06 August 2006

I've been getting my daily fix of frustration masquerading as fun from playing N, a little Flash game that, to paraphrase Jimb, provides an interesting simulation of both physics and ninjas. Check it out, even if you're a Mac or Linux person. [Side note: Hunting down Jimb's URL, I realized that my very old website is still present, alongside his. If interested, have a look before he takes it down, since I haven't paid him for the webspace in, like, eleven years.]

I read Deep Survival, at the recommendation of JP. The author [Laurence Gonzales] "combines hard science and powerful storytelling to illuminate the mysteries of survival, whether in the wilderness or in meeting any of life's great challenges" [back of book]. Before I knew it, reading the book, I was immersed in... neuroscience! And it was fascinating. Even ... [dare I say it?] mind-expanding. Gonzales provided a new [to me] way to understanding how our brains work, particularly during moments of stress. Most surprising to me was the idea of emotion as a survival mechanism. Quite apart from the quality of the book, I did notice that the author used a lot of metaphors involving horses. It should not be surprising, then, that I've selected an excerpt of that breed [hah!]:
The human organism, then, is like a jockey on a thoroughbred in the gate. He's a small man and it's a big horse, and if it decides to get excited in that small metal cage, the jockey is going to get mangled, possibly killed. So he takes great care to be gentle. The jockey is reason and the horse is emotion, a complex of systems bred over eons of evolution and shaped by experience, which exist for your survival. They are so powerful, they can make you do things you'd never think to do, and they can allow you to do things you'de never believe yourself capable of doing. The jockey can't win without the horse, and the horse can't race alone. In the gate, they are two, and it's dangerous. But when they run, they are one, and it's positively godly.
The Uptown Art Fair is underway, and once again, it's on my front "lawn." From where I sit, there's a mini-donut "factory" not forty feet to the north. I spent some time on the Fair's fringe this afternoon, [re]reading some Bryson and smoking my meerschaum. I bought some new tinned tobaccos, and today I tried Dunhill's Elizabethan Mixture, feeling that I haven't had enough experience with perique. Though yet to be released from their tins, I also bought Mac Baren's Navy Flake because it's tremendously well-known [I encountered it most recently in an article in P&T about Mark Tinsky], and McClelland's 211B Series Arcadia because, well, it's the Arcadia mixture.

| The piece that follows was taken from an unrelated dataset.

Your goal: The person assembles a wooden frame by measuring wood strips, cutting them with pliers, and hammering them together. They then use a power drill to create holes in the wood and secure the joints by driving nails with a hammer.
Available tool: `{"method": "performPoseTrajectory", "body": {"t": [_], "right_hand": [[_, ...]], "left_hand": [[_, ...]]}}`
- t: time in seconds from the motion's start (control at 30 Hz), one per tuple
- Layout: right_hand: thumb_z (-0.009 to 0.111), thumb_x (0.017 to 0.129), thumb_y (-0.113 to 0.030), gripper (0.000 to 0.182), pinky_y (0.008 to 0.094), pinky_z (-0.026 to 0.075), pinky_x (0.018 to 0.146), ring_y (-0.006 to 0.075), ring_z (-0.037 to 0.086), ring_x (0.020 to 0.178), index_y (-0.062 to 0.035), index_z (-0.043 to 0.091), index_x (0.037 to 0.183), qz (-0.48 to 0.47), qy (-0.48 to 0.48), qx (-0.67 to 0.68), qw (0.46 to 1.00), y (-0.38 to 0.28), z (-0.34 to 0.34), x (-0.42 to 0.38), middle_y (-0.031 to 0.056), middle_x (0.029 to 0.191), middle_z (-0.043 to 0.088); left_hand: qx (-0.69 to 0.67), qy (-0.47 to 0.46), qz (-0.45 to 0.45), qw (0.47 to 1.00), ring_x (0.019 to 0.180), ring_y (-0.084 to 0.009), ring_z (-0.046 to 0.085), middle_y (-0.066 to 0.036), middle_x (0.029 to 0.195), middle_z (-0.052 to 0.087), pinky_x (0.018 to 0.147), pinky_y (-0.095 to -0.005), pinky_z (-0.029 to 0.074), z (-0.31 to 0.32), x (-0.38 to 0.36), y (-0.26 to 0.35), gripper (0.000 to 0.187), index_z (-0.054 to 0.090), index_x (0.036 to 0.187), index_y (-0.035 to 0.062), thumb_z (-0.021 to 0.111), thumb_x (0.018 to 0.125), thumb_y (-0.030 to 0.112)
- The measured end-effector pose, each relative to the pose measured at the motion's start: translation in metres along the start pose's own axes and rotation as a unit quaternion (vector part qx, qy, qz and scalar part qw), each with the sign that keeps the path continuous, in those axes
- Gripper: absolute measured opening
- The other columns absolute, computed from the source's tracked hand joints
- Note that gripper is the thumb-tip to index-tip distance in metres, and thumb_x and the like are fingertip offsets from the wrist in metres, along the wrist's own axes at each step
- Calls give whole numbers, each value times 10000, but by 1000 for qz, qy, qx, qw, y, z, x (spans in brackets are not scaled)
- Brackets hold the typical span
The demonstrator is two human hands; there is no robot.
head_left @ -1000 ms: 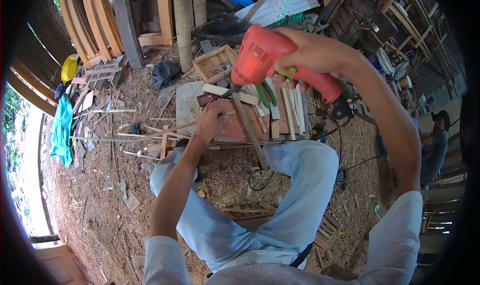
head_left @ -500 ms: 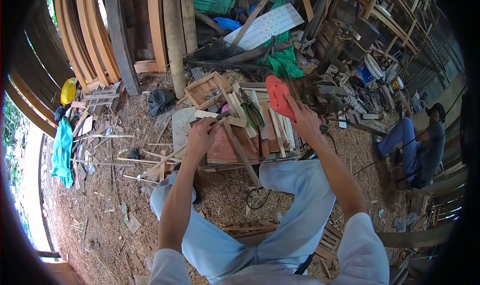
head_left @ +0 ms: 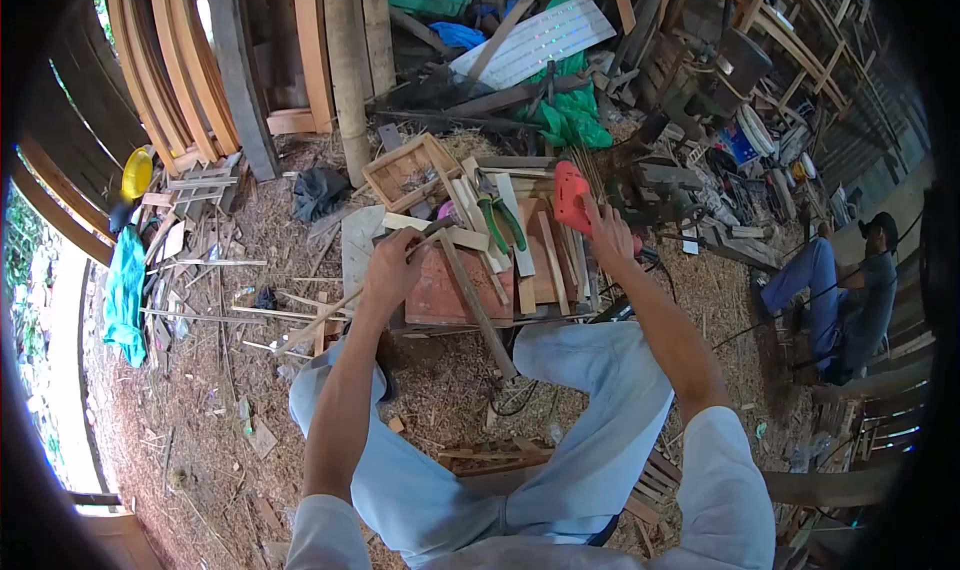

The Arcadia mixture has got to be the most-revered literary tobacco, being featured in Sherlock Holmes, and essentially being the subject of J.M. Barrie's My Lady Nicotine, not to mention the main element in the lives of that book's characters. I don't believe that Barrie's Arcadia is the same as Doyle's; the 211B is obviously a reproduction of Dr. Watson's preferred blend. Some time after the release of his book, Barrie admitted that the fictitious Arcadia he featured was actually based on the Craven mixture, but I get the impression that the recipe for that particular blend has long been lost. Either way, I'm as certain that every budding pipe-dork goes through an Arcadia phase as I am that the mixture bears no resemblance to the original, if such a thing even exists... but still, it's the Arcadia. From My Lady Nicotine:
Even though I became attached to you, I might not like to take the responsibility of introducing you to the Arcadia. This mixture has an extraordinary effect upon character, and probably you want to remain as you are. Before I discovered the Arcadia, and communicated it to the other five - including Pettigrew - we had all distinct individualities, but now, except in appearance - and the Arcadia even tells on that - we are as like as holly leaves. We have the same habits, the same ways of looking at things, the same satisfaction in each other. No doubt we are not yet absolutely alike, indeed I intend to prove this, but in given circumstances we would probably do the same thing, and, futhermore, it would be what other people would not do. Thus when we are together we are only to be distinguished by our pipes; but any one of us in the company of persons who smoke other tobaccoes would be considered highly original. He would be a pigtail in Europe.
If you meet in company a man who has ideas and is not shy, yet refuses absolutely to be drawn into talk, you may set him down as one of us. Among the first effects of the Arcadia is to put an end to jabber. Gilray had at one time the reputation of being such a brilliant talk that Arcadians locked their doors on him, but now he is a man that can be invited anywhere. The Arcadia is entirely responsible for the change. Perhaps I myself am the most silent of our company, and hostesses usually think me shy. They ask ladies to draw me out, and when the ladies find me as hopeless as a sulky drawer, they call me stupid. The charge may be true, but I do not resent it, for I smoke the Arcadia Mixture, and am consequently indifferent to abuse.